(Data provided):
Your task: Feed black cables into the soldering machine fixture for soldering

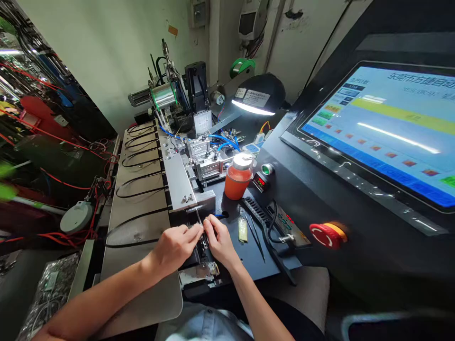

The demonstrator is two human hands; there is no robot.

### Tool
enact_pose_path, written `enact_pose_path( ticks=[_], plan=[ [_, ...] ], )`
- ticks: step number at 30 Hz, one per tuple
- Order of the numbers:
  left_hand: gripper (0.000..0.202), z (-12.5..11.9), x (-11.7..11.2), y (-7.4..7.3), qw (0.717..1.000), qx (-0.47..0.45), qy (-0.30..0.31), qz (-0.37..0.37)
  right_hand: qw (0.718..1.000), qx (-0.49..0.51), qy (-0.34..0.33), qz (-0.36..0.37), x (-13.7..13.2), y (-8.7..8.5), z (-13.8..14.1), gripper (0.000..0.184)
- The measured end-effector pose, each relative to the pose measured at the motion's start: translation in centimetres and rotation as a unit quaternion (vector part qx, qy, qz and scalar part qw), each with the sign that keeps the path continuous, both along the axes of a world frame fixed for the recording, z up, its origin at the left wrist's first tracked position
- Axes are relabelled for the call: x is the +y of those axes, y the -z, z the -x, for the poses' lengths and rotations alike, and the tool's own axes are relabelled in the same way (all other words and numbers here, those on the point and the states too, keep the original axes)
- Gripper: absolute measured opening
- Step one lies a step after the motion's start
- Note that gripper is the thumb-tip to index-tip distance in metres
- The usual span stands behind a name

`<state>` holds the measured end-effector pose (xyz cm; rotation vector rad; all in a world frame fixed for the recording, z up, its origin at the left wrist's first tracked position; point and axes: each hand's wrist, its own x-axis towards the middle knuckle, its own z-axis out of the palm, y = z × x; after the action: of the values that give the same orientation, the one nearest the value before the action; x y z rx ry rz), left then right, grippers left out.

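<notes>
Both my hands meet over the metal track at the near end of a bench machine (pixel 206 156). My left hand (pixel 178 244) is closed in a pinch, its fingertips against those of my right hand. Closed fingers on my right hand (pixel 218 239) pinch at the same spot; whatever sits between them is too small and covered to name. Just beyond the fingertips a thin metal rod (pixel 198 215) runs toward a flat metal plate (pixel 177 182). Below the hands lies a metal fixture (pixel 199 273). Black cable loops (pixel 142 189) lie on the tan tabletop (pixel 142 265) left of my hands.
An orange jar (pixel 237 177) with a white lid stands beyond my right hand. Nearby lie a yellowish packet (pixel 242 229), tweezers (pixel 256 237) and a black brush (pixel 256 208). A lamp (pixel 261 94) hangs above; a red stop button (pixel 327 236) and touchscreen (pixel 391 128) are to the right.
</notes>
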<state>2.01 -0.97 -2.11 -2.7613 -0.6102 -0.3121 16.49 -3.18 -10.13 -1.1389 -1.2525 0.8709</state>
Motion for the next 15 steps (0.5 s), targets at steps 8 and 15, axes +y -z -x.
enact_pose_path(
  ticks=[8, 15],
  plan=[
    [0.017, 0.6, 0.2, -0.5, 0.985, -0.055, -0.094, 0.133, 0.996, -0.067, 0.062, -0.016, -0.8, -0.2, -1.6, 0.030],
    [0.011, 1.2, 0.7, -1.2, 0.964, 0.029, -0.182, 0.191, 0.960, -0.240, 0.063, -0.132, -1.9, -1.2, -1.9, 0.024]
  ],
)
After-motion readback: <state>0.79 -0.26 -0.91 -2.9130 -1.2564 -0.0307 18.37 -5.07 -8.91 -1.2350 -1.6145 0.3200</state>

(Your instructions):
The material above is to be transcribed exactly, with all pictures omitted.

(Response for this exercise):
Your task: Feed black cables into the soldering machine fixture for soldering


The demonstrator is two human hands; there is no robot.

### Tool
enact_pose_path, written `enact_pose_path( ticks=[_], plan=[ [_, ...] ], )`
- ticks: step number at 30 Hz, one per tuple
- Order of the numbers:
  left_hand: gripper (0.000..0.202), z (-12.5..11.9), x (-11.7..11.2), y (-7.4..7.3), qw (0.717..1.000), qx (-0.47..0.45), qy (-0.30..0.31), qz (-0.37..0.37)
  right_hand: qw (0.718..1.000), qx (-0.49..0.51), qy (-0.34..0.33), qz (-0.36..0.37), x (-13.7..13.2), y (-8.7..8.5), z (-13.8..14.1), gripper (0.000..0.184)
- The measured end-effector pose, each relative to the pose measured at the motion's start: translation in centimetres and rotation as a unit quaternion (vector part qx, qy, qz and scalar part qw), each with the sign that keeps the path continuous, both along the axes of a world frame fixed for the recording, z up, its origin at the left wrist's first tracked position
- Axes are relabelled for the call: x is the +y of those axes, y the -z, z the -x, for the poses' lengths and rotations alike, and the tool's own axes are relabelled in the same way (all other words and numbers here, those on the point and the states too, keep the original axes)
- Gripper: absolute measured opening
- Step one lies a step after the motion's start
- Note that gripper is the thumb-tip to index-tip distance in metres
- The usual span stands behind a name

`<state>` holds the measured end-effector pose (xyz cm; rotation vector rad; all in a world frame fixed for the recording, z up, its origin at the left wrist's first tracked position; point and axes: each hand's wrist, its own x-axis towards the middle knuckle, its own z-axis out of the palm, y = z × x; after the action: of the values that give the same orientation, the one nearest the value before the action; x y z rx ry rz), left then right, grippers left out.

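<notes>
Both my hands meet over the metal track at the near end of a bench machine (pixel 206 156). My left hand (pixel 178 244) is closed in a pinch, its fingertips against those of my right hand. Closed fingers on my right hand (pixel 218 239) pinch at the same spot; whatever sits between them is too small and covered to name. Just beyond the fingertips a thin metal rod (pixel 198 215) runs toward a flat metal plate (pixel 177 182). Below the hands lies a metal fixture (pixel 199 273). Black cable loops (pixel 142 189) lie on the tan tabletop (pixel 142 265) left of my hands.
An orange jar (pixel 237 177) with a white lid stands beyond my right hand. Nearby lie a yellowish packet (pixel 242 229), tweezers (pixel 256 237) and a black brush (pixel 256 208). A lamp (pixel 261 94) hangs above; a red stop button (pixel 327 236) and touchscreen (pixel 391 128) are to the right.
</notes>
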<state>2.01 -0.97 -2.11 -2.7613 -0.6102 -0.3121 16.49 -3.18 -10.13 -1.1389 -1.2525 0.8709</state>
Motion for the next 15 steps (0.5 s), targets at steps 8 and 15, axes +y -z -x.
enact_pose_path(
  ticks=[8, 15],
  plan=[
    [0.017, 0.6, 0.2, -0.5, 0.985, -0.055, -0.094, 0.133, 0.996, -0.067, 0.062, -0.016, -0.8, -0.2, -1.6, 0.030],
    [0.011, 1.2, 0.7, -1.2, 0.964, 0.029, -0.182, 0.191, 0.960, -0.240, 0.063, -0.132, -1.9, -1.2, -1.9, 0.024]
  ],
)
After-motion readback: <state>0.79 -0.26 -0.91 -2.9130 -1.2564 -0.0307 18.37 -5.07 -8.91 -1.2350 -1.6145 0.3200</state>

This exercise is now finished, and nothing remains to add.